Dante's Inferno (1935) poster

Dante’s Inferno (1935)

Rating:


USA. 1935.

Crew

Director – Harry Lachman, Screenplay – Phillip Klein & Robert M. Yost, Suggested by the Poem by Dante Alighieri, Producer – Sol M. Wurtzel, Photography (b&w) – Rudolf Mate, Music – Samuel Kaylin, Production Design – Willy Ogany. Production Company – Fox.

Cast

Spencer Tracy (Jim Carter), Claire Trevor (Betty McWade), Henry B. Walthall (Pop McWade), Scotty Beckett (Alexander Carter), Alan Dinehart (Jonesy), Robert Gleckler (Dean)


Plot

Unemployed, Jim Carter takes a job at a tatty carnival simulation of Dante’s ‘Inferno’ owned by Pop McWade. Using lurid promotional gimmicks, Jim turns the exhibit into a huge success and then goes on to build an even bigger ‘Inferno’. However, his ruthless corner cutting and disregard for others starts to rebound on him. As disaster rains down on his life, Jim is taunted by a vision of the Inferno where he sees himself and others being punished for their sins.

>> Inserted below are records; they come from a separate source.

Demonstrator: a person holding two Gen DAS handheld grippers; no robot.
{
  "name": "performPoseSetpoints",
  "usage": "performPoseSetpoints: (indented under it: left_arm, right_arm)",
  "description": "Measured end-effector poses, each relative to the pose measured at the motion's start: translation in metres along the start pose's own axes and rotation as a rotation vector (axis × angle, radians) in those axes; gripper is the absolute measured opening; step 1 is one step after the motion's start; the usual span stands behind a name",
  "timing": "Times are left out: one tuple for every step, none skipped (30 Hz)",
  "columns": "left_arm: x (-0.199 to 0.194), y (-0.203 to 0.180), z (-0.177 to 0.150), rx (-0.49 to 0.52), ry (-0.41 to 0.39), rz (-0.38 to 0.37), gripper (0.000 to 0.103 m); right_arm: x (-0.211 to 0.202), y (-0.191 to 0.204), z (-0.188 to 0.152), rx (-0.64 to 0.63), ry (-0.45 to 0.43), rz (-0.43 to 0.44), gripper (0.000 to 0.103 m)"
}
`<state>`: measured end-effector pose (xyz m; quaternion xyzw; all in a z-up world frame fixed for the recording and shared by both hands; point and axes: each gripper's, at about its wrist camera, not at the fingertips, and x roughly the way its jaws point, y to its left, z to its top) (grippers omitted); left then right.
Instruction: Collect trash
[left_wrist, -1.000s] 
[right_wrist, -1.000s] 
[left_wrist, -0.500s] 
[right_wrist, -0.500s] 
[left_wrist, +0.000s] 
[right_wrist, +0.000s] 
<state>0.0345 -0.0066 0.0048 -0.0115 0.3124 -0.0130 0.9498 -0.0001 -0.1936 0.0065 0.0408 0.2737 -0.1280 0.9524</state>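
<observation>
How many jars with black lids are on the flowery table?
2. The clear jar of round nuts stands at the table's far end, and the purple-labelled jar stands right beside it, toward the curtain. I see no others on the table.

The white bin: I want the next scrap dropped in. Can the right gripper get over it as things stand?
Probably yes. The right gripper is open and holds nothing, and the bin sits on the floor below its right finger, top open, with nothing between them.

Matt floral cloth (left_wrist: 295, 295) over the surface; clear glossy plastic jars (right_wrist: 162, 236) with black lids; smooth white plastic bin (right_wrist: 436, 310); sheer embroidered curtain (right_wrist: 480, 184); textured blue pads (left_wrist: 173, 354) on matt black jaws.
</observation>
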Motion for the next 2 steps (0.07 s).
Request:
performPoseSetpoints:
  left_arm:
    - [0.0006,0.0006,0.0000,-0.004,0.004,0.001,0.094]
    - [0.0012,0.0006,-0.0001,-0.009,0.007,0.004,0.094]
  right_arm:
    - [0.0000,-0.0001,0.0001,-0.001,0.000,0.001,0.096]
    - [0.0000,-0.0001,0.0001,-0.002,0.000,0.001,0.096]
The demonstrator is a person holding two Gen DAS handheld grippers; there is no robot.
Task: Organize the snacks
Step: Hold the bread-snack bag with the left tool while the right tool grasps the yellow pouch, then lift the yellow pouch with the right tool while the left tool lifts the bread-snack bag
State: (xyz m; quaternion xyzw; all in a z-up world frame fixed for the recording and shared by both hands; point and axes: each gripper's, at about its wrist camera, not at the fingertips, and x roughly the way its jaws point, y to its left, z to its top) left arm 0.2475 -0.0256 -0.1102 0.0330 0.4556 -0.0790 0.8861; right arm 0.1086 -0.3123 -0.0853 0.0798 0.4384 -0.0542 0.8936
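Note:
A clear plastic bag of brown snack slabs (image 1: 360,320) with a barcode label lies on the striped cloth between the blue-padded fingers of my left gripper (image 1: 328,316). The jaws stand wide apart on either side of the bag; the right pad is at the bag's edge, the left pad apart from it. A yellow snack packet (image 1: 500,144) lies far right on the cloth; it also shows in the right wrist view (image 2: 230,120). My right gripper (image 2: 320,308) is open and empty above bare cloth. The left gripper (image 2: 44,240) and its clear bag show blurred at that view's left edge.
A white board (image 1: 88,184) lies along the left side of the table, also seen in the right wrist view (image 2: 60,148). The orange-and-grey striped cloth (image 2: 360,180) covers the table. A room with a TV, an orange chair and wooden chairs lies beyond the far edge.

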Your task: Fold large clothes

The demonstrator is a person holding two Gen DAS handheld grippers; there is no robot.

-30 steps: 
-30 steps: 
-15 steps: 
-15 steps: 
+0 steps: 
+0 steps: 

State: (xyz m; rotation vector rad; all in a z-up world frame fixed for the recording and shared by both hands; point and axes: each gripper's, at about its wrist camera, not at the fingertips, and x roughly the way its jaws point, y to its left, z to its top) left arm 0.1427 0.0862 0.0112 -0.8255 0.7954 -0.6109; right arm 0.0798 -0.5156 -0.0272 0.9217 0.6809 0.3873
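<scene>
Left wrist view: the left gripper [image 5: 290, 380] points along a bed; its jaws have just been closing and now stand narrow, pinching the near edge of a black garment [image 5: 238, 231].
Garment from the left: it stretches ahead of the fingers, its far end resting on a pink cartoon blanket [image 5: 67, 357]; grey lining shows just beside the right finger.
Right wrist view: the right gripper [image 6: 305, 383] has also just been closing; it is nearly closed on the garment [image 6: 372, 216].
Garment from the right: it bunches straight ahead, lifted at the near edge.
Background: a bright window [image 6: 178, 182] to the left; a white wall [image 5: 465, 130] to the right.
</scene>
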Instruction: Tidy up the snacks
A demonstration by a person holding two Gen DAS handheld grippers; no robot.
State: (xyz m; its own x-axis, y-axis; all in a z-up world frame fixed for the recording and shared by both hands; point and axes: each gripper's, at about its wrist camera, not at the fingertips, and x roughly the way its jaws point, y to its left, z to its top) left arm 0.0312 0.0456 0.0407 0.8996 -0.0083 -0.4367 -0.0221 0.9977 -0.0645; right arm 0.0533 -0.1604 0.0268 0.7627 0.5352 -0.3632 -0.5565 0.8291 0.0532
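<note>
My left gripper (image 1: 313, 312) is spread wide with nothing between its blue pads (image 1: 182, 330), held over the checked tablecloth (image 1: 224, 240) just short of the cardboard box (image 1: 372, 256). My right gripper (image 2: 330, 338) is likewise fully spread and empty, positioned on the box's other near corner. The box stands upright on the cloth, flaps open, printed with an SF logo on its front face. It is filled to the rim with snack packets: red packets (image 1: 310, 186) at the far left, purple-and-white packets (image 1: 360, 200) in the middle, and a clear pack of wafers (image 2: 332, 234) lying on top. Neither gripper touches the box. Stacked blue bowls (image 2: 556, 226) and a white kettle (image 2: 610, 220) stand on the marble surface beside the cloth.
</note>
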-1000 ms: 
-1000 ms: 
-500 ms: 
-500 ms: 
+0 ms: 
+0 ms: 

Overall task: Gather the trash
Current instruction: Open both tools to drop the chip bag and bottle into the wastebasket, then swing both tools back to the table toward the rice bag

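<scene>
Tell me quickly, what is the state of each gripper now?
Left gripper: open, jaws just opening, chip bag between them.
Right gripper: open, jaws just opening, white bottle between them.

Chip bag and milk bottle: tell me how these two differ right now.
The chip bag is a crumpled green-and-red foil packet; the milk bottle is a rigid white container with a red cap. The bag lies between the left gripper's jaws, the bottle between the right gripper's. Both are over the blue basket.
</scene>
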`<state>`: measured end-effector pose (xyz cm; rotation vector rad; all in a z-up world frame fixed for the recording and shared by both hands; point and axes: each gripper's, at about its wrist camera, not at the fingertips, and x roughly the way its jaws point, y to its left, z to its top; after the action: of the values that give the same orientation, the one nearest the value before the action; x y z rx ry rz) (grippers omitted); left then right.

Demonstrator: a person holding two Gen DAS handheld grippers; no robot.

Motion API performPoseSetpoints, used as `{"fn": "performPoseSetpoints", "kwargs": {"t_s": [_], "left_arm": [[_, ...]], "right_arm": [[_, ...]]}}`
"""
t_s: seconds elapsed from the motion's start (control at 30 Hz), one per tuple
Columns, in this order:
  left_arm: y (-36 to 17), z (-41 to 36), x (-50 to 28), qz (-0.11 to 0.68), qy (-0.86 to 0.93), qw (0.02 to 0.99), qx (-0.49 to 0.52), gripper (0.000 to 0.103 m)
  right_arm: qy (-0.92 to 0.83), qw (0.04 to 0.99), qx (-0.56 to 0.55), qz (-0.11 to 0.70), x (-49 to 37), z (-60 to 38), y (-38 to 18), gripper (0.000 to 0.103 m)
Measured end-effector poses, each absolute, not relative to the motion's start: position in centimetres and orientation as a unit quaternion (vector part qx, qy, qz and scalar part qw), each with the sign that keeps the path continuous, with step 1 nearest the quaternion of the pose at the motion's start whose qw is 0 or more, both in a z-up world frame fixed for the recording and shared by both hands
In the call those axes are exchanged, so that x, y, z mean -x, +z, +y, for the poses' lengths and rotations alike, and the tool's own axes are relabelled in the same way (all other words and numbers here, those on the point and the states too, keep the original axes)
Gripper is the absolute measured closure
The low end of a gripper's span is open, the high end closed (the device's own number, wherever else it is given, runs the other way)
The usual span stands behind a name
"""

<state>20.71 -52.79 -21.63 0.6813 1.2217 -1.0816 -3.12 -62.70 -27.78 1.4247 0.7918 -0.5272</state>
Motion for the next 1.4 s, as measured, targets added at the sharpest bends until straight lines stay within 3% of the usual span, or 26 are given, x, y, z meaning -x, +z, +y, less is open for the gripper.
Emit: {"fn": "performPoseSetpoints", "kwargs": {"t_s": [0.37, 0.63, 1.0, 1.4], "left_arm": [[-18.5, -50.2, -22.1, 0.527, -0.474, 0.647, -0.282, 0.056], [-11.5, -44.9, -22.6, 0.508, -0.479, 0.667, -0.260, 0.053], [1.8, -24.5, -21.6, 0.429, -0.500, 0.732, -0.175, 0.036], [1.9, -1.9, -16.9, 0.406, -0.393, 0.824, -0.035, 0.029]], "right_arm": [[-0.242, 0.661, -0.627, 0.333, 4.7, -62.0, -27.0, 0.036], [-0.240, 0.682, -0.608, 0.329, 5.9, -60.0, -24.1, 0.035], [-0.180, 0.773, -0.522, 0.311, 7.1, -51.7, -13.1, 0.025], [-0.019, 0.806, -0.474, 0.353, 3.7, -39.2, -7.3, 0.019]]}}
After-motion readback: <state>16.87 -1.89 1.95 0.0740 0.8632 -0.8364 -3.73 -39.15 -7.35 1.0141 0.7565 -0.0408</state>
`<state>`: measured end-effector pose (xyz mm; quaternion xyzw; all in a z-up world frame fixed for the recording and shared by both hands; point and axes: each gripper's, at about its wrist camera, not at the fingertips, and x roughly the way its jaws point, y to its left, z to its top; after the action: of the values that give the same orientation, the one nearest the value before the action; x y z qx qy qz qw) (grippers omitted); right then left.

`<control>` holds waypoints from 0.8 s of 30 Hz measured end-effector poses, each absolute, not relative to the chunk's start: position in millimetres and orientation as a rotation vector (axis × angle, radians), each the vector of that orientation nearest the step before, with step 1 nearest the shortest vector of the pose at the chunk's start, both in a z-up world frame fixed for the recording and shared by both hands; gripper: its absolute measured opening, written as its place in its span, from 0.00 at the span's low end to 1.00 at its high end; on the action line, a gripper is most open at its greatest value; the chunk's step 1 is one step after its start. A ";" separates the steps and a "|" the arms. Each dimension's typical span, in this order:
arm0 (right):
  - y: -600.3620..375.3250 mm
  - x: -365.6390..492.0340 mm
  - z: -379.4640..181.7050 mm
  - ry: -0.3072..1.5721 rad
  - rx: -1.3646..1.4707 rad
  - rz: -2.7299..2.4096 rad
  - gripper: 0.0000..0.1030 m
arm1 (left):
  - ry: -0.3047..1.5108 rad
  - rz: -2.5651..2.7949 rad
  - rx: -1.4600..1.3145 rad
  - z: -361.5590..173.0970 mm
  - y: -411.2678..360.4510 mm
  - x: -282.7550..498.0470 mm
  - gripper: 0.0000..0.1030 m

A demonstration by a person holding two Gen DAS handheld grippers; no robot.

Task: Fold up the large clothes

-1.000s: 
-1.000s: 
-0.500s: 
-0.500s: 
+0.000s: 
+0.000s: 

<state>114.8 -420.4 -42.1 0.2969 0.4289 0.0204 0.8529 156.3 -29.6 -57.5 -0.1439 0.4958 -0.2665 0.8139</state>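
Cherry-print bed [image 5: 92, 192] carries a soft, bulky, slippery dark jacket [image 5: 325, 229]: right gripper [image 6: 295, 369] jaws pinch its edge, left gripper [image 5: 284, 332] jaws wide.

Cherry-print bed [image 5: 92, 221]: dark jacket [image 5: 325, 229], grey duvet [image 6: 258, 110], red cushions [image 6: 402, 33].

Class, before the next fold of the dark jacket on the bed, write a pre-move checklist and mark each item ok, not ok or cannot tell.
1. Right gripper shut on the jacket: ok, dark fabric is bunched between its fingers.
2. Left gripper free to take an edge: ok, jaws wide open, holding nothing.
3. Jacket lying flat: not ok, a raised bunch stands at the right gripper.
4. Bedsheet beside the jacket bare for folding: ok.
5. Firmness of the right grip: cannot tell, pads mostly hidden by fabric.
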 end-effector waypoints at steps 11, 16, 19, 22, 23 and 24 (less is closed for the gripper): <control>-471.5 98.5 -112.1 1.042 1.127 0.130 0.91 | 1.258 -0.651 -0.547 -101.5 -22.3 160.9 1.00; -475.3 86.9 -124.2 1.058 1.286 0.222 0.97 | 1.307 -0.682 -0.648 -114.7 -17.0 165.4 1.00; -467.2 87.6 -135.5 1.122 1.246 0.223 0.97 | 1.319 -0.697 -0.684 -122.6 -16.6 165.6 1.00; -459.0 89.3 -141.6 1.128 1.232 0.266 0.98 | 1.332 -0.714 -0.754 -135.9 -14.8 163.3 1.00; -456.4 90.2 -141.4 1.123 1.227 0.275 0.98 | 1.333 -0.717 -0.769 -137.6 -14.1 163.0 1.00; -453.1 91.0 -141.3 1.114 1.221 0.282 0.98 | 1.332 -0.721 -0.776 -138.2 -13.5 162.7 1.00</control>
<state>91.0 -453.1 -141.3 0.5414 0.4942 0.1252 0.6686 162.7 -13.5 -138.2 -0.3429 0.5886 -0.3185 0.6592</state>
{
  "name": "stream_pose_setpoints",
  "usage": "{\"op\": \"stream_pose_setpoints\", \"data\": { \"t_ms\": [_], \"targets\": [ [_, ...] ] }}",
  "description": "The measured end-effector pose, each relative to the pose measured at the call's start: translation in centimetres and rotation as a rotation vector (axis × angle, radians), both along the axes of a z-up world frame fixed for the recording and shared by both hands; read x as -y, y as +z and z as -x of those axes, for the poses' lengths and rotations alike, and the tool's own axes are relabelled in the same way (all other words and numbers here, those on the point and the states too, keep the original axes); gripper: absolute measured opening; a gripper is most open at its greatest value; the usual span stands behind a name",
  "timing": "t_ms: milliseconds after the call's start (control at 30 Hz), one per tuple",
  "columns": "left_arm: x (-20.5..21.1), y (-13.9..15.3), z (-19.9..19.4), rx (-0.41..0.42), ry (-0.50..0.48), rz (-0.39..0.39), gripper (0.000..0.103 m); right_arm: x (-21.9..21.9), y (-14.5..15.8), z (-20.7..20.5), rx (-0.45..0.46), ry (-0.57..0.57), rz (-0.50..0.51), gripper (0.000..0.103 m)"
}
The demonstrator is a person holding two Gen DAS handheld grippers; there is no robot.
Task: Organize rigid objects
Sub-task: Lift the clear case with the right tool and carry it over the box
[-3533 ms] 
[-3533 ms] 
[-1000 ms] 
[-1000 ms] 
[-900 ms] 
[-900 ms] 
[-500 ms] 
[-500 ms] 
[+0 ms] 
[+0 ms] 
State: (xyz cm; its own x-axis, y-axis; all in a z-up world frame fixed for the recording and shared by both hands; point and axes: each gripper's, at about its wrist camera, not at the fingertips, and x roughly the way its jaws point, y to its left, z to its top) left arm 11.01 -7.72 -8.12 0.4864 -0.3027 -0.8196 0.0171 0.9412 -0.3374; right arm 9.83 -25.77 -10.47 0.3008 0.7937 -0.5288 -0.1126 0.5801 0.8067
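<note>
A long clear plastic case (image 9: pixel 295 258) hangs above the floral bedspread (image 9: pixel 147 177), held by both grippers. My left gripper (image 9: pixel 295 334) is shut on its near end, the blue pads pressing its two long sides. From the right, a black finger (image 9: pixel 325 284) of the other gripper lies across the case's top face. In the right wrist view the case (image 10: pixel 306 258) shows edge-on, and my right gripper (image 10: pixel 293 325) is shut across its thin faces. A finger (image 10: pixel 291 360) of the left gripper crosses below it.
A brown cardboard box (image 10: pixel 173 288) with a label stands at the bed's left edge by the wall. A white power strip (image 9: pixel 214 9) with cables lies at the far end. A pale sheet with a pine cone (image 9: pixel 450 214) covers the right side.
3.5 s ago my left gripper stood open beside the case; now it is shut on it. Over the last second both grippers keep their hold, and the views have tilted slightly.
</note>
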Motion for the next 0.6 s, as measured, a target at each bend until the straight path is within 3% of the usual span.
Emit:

Inferno was originally the middle part of a three-part poem by Dante Alighieri, The Divine Comedy (published between 1308 and 1321). In the poem, Dante, guided by the philosopher Virgil, receives a vision of the afterlife and travels through the nine circles of Hell, Purgatory and finally to the mansions of Heaven. Hardly anybody but classical scholars have ever heard of the other two parts, Purgatorio or Paradiso, which may well say something about the Great Unwashed’s religious preoccupations. Of course, the one image that Dante left the public with was that of Hell as a series of circles where in each the damned would be tormented by the particular sins they were guilty of in life.

In lacking almost everything else, there is one thing this film version of Dante’s Inferno is not short of and that is the sheer chutzpah involved in dragging Dante’s epic poem down to fuel a cheap redemption-of-the-avaricious morality play. There is a vilely pious attitude behind the film. It emphasises all the lurid mediaeval aspects of Dante and has Henry B. Walthall and Spencer Tracy hammer home the hellfire and guilt … and then justifes it by having them say that it was only done to bring a little happiness into people’s lives. There seems a strong sympathy for the unemployed underdog, an attitude born out of the Depression era in the midst of which the film was made – one of the things that Spencer Tracy’s character is vilified for is buying up the premises of a sideshow proprietor who is behind in his rent.

A stunning, fantastic vision of Hell in Dante's Inferno (1935)
A stunning, fantastic vision of Hell

The one thing that makes the film worthwhile is its five-minute vision of the Inferno. This is stock footage that has been taken from the Italian-made silent Dante’s Inferno (1911), which was believed lost up until a few years ago. These scenes are the greatest evocation of the German silent film never made. They come filled with extraordinary images – of naked bodies falling from burning cliffs; trees formed from the bodies of suicides; rows of people sitting on either side of an abyss with their feet chained across the gap; souls being crushed by the weight of the giant tombstones they are forced to carry; flying angels circling brimstone-clouded caverns and the like, all aided by a stentorious score.

So outre and fantastic these scenes are, they only show up the laughable papier-mache Inferno sets and Devil costumes presented in the rest of the film. It is these lost glimpses of an hallucinatory vision of the Inferno rather than the shabby piety of the morality tale in the film wrapped around them that make Dante’s Inferno worth watching.

Dante’s Inferno has been filmed several times – with the silent Italian version Dante’s Inferno (1911), the silent American Dante’s Inferno (1924), a puppet show involving cardboard cutouts with Dante’s Inferno (2007) and the animated Dante’s Inferno: An Animated Epic (2010), as well as Peter Greenaway’s A TV Dante (1989), which contrasted readings of the poem with superimposed visual imagery.

Harry Lachman had directed several Charlie Chan films and made one venture into genre material with the mad scientist film Dr Renault’s Secret (1942).